Быть может, и это – безумие, соприродное человеку и почему-то приносящее прекрасные плоды. Но если это – Откровение, то поистине в Аврааме благословились племена земные, ибо одни евреи смело и полностью отождествили то страшное, что живет на черных вершинах гор и в грозовых тучах, с Господом праведным, Который «любит правду» (Пс. 10:7).
Четвертый элемент появился позже. Среди евреев родился Человек, Который назвал Себя Сыном страшного и праведного Бога. Более того, Он сказал, что Он и этот Бог – одно. Претензия эта так ужасна, так нелепа и чудовищна, что на нее могут быть только две точки зрения: или этот человек был безумцем самого гнусного рода, или Он говорил чистую правду. Третьего не дано. Если другие свидетельства о Нем не дают вам склониться к первой точке зрения, вы обязаны принять вторую. А если вы приняли ее, все, что утверждают христиане, станет возможным. Уже нетрудно будет поверить, что Человек этот воскрес, а смерть Его каким-то непостижимым образом изменила в лучшую сторону наши отношения со страшным и праведным Богом.
Спрашивая, похож ли видимый мир на творение мудрого и доброго Создателя или, скорее, на что-то бессмысленное, если не злое, мы отметаем все, что есть важного в религиозной проблематике. Христианство не выводится из философских споров о рождении Вселенной; оно – сокрушительное историческое событие, увенчавшее долгие века духовной подготовки. Это не система, в которую надо как-то втиснуть факт страдания; это – факт, с которым приходится считаться любым нашим системам. В определенном смысле оно не разрешает, а ставит проблему страдания – в страдании не было бы проблемы, если бы, живя в этом кишащем бедами мире, мы не верили в то, что последняя реальность исполнена любви.

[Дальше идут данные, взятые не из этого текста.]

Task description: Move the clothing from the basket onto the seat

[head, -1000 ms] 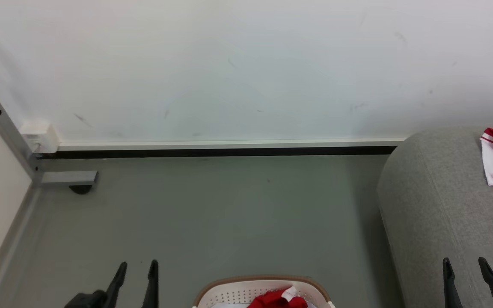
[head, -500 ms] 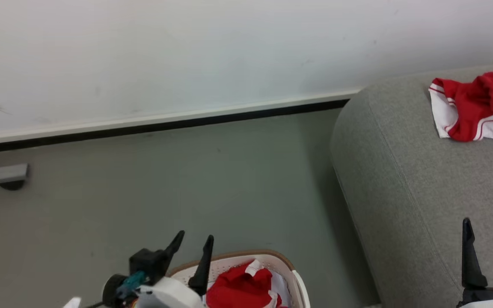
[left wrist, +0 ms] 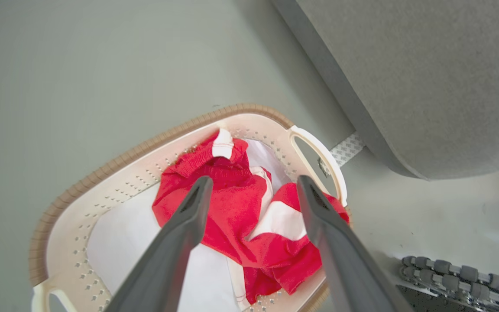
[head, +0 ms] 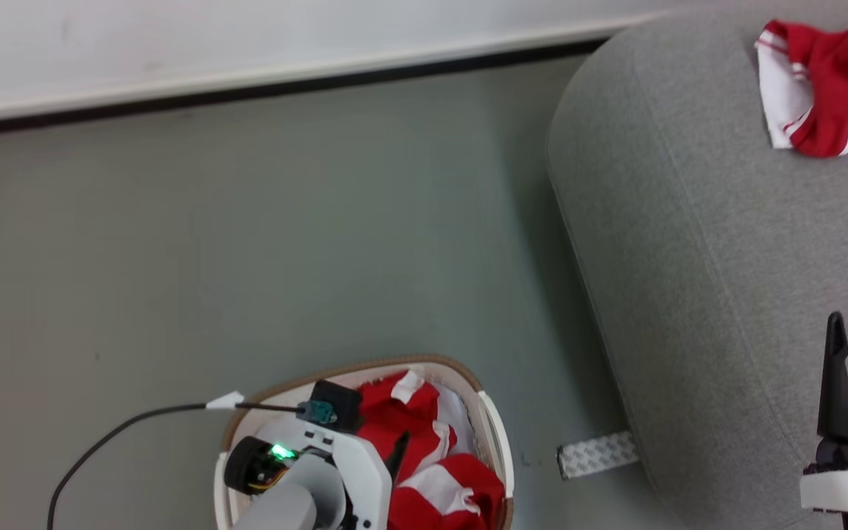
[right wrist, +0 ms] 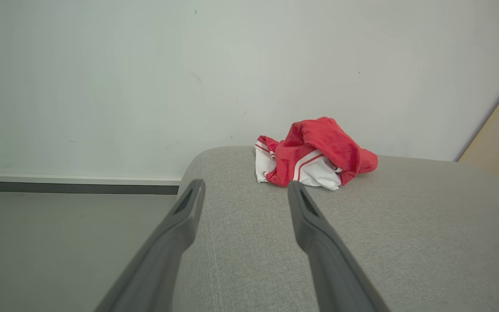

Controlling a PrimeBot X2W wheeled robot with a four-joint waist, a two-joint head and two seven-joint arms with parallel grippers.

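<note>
Notes on writing: none legible from where I stand.

The small white tag (head: 225, 401) just off the rim of the basket (left wrist: 115, 184) is too small to tell whether it carries print. The pale strip (head: 597, 455) on the floor by the foot of the sofa (head: 726, 258) has a fine repeating pattern, and I can make out no letters or numbers in it. The red clothing (left wrist: 232, 208) in the basket has plain white panels and stripes, and so does the piece on the sofa (right wrist: 314, 154).
</note>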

Я постарался рассказать о том, почему вера представляется мне обоснованной. Логика к ней не понуждает. На любой ступени развития человек может взбунтоваться, в определенном смысле насилуя свою природу, но не погрешая против разума. Он может закрыть глаза и не видеть «священного», если он готов порвать с половиной великих поэтов, и со всеми пророками, и с собственным детством. Он может счесть вымыслом нравственный закон и отрезать себя от человечества. Он может не признать единства Божественного и праведного и стать дикарем, обожествляющим пол, или смерть, или силу, или будущее.